Par décision du 2 septembre 2025, la même autorité préfectorale a placé M. [J] [Z] en rétention dans des locaux ne relevant pas de l’administration pénitentiaire pour une durée de 4 jours.
Par requête du 3 septembre 2025 à 17h25, M. [J] [Z] a formé une requête par devant le tribunal judiciaire de Boulogne-sur-Mer afin de contester la régularité de la décision l’ayant placé en rétention administrative.
Par requête reçue au greffe du tribunal judiciaire de Boulogne-sur-Mer, l’autorité préfectorale a saisi cette juridiction afin de prolonger la rétention administrative de M. [J] [Z] pour une durée de 26 jours.
Le 3 septembre 2025, M. [J] [Z] a formé’une requête en contestation contre de cette décision.
Par requête du 3 septembre 2025 reçue à 16h30, l’autorité préfectorale suvisée a formé une requête en prolongation de le rétention administrative de M. [J] [Z] pour une durée de 26 jours.
Par ordonnance en date du 4 septembre 2025 à 10 heures, le président du tribunal judiciaire de Lille a ordonné la prolongation de la rétention de M. [J] [Z] pour une durée de 26 jours.
Le 5 septembre 2025 à 14h58, M. [J] [Z] a interjeté appel de la décision.
Au soutien de son appel, M. [J] [Z] fait valoir en substance que la décision de placement en rétention est empreinte d’une erreur manifeste d’appréciation en ce sens que l’autorité préfectorale n’a pas correctement apprécié sa situation, tout particulièrement s’agissant de ses garanties de représentation.
En outre, il sollicite son assignation à résidence judiciaire à son adresse [Adresse 1] à [Localité 2].

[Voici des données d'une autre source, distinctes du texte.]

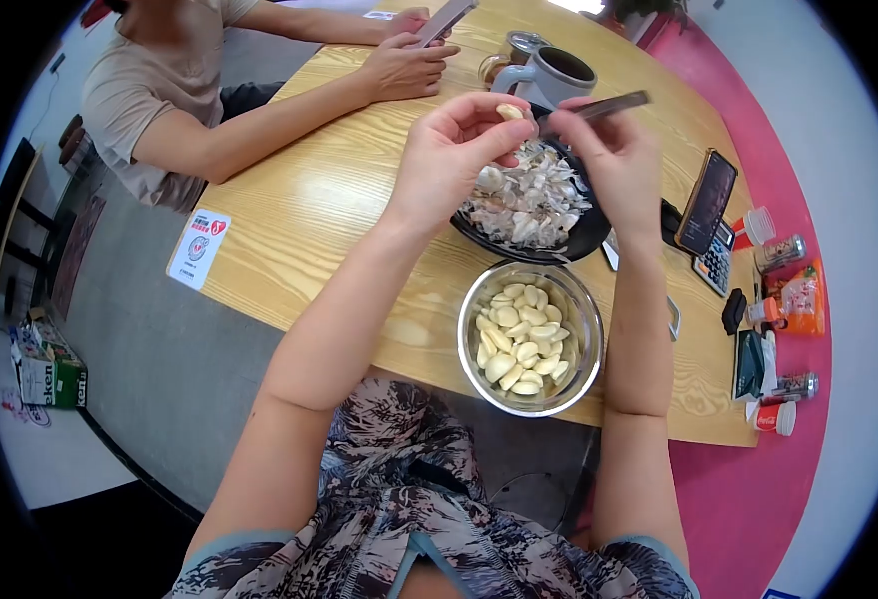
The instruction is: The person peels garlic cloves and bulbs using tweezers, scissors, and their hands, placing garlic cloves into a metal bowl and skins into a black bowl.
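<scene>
Between the thumb and fingers of my left hand (459,145) is a pale garlic clove (509,112). My right hand (614,150) grips a small knife (617,103), its dark handle sticking out to the right and its blade end close to the clove. Both hands are raised over a black plate (586,232) heaped with papery garlic skins (531,200). Nearer to me, a round metal bowl (589,349) holds several peeled cloves (521,334).
Across the wooden table (309,190), a seated person (174,110) holds a phone (446,20). Behind the plate stand a mug (564,75) and a glass jar (524,45). At right are an upright phone (707,200), a calculator (716,262) and jars (781,253).
</scene>
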`<state>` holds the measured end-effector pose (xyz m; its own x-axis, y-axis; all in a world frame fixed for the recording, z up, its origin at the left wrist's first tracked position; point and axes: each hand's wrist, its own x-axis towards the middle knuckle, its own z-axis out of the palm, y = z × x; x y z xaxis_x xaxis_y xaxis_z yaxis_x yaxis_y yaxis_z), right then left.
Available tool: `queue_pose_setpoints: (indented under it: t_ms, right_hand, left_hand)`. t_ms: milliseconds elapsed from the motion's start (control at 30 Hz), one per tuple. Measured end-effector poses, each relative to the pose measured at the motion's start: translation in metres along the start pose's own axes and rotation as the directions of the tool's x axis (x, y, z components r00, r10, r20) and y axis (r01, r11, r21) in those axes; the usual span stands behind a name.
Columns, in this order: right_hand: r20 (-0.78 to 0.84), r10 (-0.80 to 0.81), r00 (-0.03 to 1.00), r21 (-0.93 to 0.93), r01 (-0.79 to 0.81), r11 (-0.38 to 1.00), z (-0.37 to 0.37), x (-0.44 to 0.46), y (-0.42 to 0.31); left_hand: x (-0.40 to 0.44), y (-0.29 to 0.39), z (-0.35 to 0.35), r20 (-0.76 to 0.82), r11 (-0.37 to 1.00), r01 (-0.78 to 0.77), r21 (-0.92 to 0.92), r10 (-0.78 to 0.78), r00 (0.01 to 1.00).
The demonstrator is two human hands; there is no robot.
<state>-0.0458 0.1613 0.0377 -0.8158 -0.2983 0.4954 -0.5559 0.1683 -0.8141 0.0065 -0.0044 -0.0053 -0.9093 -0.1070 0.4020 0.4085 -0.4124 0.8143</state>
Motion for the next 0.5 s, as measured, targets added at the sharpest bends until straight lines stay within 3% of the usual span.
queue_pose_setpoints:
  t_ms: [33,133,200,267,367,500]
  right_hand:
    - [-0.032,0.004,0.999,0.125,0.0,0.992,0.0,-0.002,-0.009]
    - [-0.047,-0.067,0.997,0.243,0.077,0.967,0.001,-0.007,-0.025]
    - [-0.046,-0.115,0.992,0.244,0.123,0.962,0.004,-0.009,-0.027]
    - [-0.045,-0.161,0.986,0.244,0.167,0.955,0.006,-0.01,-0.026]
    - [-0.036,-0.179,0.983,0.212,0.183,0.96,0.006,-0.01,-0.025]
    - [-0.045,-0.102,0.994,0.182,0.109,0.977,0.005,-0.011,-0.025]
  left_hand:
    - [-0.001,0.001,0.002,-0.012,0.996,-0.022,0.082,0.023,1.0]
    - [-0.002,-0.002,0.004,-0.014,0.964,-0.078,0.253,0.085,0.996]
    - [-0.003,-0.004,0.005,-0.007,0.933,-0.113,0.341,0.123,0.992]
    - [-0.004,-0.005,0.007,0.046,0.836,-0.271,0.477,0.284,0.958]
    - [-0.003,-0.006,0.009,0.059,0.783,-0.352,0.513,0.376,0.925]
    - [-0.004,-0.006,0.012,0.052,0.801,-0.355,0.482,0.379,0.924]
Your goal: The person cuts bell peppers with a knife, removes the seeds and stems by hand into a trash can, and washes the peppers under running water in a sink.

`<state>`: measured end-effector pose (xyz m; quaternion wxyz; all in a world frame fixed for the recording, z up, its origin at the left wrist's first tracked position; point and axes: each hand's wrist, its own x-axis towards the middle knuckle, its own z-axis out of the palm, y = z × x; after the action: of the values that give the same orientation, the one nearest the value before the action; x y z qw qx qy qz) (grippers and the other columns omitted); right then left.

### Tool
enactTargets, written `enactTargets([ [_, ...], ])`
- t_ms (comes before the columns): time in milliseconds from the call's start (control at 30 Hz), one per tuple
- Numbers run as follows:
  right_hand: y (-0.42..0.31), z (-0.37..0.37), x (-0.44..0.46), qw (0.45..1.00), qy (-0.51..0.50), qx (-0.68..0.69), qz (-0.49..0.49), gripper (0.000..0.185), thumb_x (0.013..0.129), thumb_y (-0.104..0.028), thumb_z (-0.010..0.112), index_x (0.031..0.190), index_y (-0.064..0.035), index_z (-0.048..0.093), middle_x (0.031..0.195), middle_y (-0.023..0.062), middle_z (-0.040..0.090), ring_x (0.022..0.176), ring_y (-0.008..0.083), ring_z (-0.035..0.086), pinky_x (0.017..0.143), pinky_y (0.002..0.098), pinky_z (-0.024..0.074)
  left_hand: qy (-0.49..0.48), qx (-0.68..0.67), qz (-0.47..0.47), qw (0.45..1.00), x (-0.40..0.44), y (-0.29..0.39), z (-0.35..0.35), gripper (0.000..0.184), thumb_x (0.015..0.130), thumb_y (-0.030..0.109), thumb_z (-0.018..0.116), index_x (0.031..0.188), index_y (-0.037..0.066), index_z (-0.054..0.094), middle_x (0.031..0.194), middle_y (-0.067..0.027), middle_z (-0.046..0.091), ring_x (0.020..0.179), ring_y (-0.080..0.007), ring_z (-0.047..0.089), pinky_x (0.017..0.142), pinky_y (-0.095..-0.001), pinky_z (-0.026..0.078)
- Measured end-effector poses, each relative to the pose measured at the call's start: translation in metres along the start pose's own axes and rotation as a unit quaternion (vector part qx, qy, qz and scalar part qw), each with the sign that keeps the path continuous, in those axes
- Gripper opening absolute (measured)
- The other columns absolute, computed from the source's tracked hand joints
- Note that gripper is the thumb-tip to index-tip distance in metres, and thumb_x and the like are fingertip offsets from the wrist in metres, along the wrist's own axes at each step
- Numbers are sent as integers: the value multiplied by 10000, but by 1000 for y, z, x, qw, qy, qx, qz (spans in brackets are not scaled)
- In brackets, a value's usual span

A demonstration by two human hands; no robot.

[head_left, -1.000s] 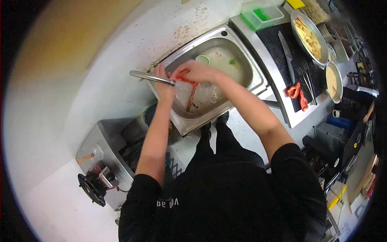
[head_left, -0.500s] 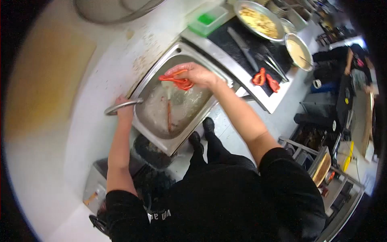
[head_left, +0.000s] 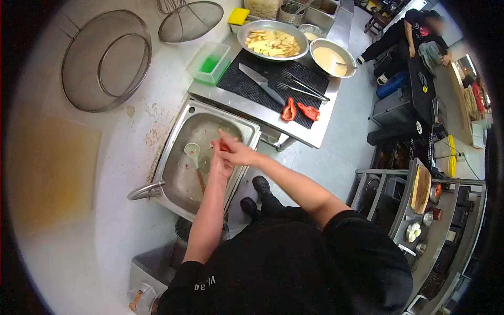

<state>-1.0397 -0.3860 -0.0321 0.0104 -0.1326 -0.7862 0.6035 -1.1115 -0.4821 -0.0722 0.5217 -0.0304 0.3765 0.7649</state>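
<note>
Over the steel sink (head_left: 176,139), my left hand (head_left: 220,165) and my right hand (head_left: 239,153) meet around a red pepper (head_left: 224,147). Both hands are closed on it, and they cover most of it. The right fingers, reaching past it, are slightly blurred. In the basin beneath lies a spoon with a pale round bowl (head_left: 192,150) and a brown handle, among small red bits. The curved tap (head_left: 147,190) stands at the sink's left edge, away from both hands. Two cut red pepper pieces, one a hollow half (head_left: 289,110), rest on the counter.
A black mat (head_left: 239,79) on the counter carries a knife (head_left: 262,84) and metal tongs (head_left: 304,88). Behind are a bowl of sliced pieces (head_left: 273,43), a bowl of beige liquid (head_left: 329,59) and a green-bottomed tub (head_left: 210,64). Strainers (head_left: 107,60) hang left. Another person (head_left: 415,37) is at far right.
My left hand has left the tap and joined my right hand at the red pepper. My right hand has come lower and nearer to me. The view has shifted, showing more of the counter.
</note>
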Motion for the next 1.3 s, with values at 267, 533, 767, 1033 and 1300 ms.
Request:
enactTargets([
  [267,108,-228,-72,728,395,-549,111,416,787,-91,573,1201,-56,547,1156,204,569,1055,328,566,813,413,489,-18,196,-128,972,41,-19,92,463,877,373,613,1238,126,462,1141,-71,591,862,-229,618,689,-377,543],
  [533,110,-239,-76,846,416,-247,223,210,836,-162,589,943,4,660,808,166,673,698,273,655,662,389,509,38,273,-118,954,106,-40,132,217,872,177,612,1049,143,490,877,-13,563,757,-161,595,619,-329,522],
  [767,89,-184,-38,853,417,-294,106,194,740,-106,650,911,-16,654,963,219,594,877,364,576,801,423,467,93,285,-94,949,133,-62,134,318,880,295,613,1115,135,472,1014,-46,571,874,-189,579,733,-400,505],
  [1033,59,-167,-25,920,354,-145,89,224,753,-87,634,953,12,607,914,217,601,856,374,588,782,423,474,107,231,-95,962,124,-53,134,575,779,417,719,1204,153,435,1152,-83,561,986,-240,594,793,-455,493],
  [1300,29,-177,-2,983,114,125,67,369,884,-341,579,931,12,677,709,108,663,679,119,617,605,297,475,-30,9,-160,987,100,-14,84,429,856,355,635,1205,132,522,1141,-80,603,997,-279,597,891,-527,461],
])
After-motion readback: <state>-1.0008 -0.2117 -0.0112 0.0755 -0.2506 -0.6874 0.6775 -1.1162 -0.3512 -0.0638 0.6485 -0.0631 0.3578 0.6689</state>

Enfin, l’appelant soulève un nouveau moyen d’irrecevabilité, en faisant valoir que ni la requête préfectorale ni le registre du centre de rétention mentionne un recours qu’il exerçait contre l’obligation de quitter le territoire national du 14 2025, formé le 18 août suivant.
SUR CE,
Attendu que c’est par une exacte appréciation que le premier juge a, par des motifs pertinent et suffisants pour avoir répondu aux arguments et motifs avancés par l’appelant, que nous adoptons, prolongé la rétention de M. [J] [Z] pour une durée de 26 jours';
Qu’en effet, outre le fait que l’autorité administrative a constaté M. [J] [Z] ne rapportait pas la preuve effective d’une adresse de résidence, en déclarant une adresse [Adresse 7] à [Localité 2] après avoir déclaré à l’administration pénitentiaire une adresse autre, force est de constater que s’il est produit des quittances de loyer pour la [Adresse 7], les documents sont particulièrement récents pour être datés au plus tôt du 14 juillet 2025,';
Que le certificat de travail produit par M. [J] [Z] ne démontre pas qu’il bénéficie d’une activité professionnelle travail et stable';
Qu’il s’en suit que l’appelant ne justifie pas d’une résidence effective stable et permanente alors qu’il n’a pas été en mesure de présenter des documents d’identité';
Qu’ ainsi, contrairement à ce qui est soutenu, la décision de placement en rétention n’est pas entachée d’erreur manifeste d’appréciation, alors que M. [J] [Z] a été condamné à une peine d’emprisonnement de 6 mois pour des faits de violence suivie d’une ITT de plus de 8 jours sur une personne ayant été son conjoint ou son concubin, son comportement violent constituant une menace à l’ordre public';
Attendu que s’agissant des nouveaux moyens soulevés par M. [J] [Z], il y a lieu de constater que l’autorité préfectorale a produit copie du registre prévu à l’article L.744-2 du CESEDA';
Que selon ses propres termes', M. [J] [Z] a exercé un recours contre la décision d’obligation de quitter le territoire français du 14 août 2025 le 18 août suivant', soit antérieurement à la décision de placement en rétention administrative’de l’appelant, de sorte que l’absence de la mention sur le registre en question n’a pas d’effet;
Attendu que M. [J] [Z] ne présente pas', au vu de ces éléments susvisés suffisamment de garanties de représentation pour qu’il bénéficie d’une décision autre que la mesure de rétention contestée';
Qu’il n’y a donc lieu à assigner M. [J] [Z] à résidence';
Que dans ces conditions, au vu de l’ensemble de ces éléments, l’ ordonnance entreprise doit être confirmée';
PAR CES MOTIFS :
DÉCLARE l’appel recevable ;
CONFIRME l’ordonnance entreprise ;
DECLARE la requête formée par l’autorité préfectorale le 3 septembre 2025 recevable.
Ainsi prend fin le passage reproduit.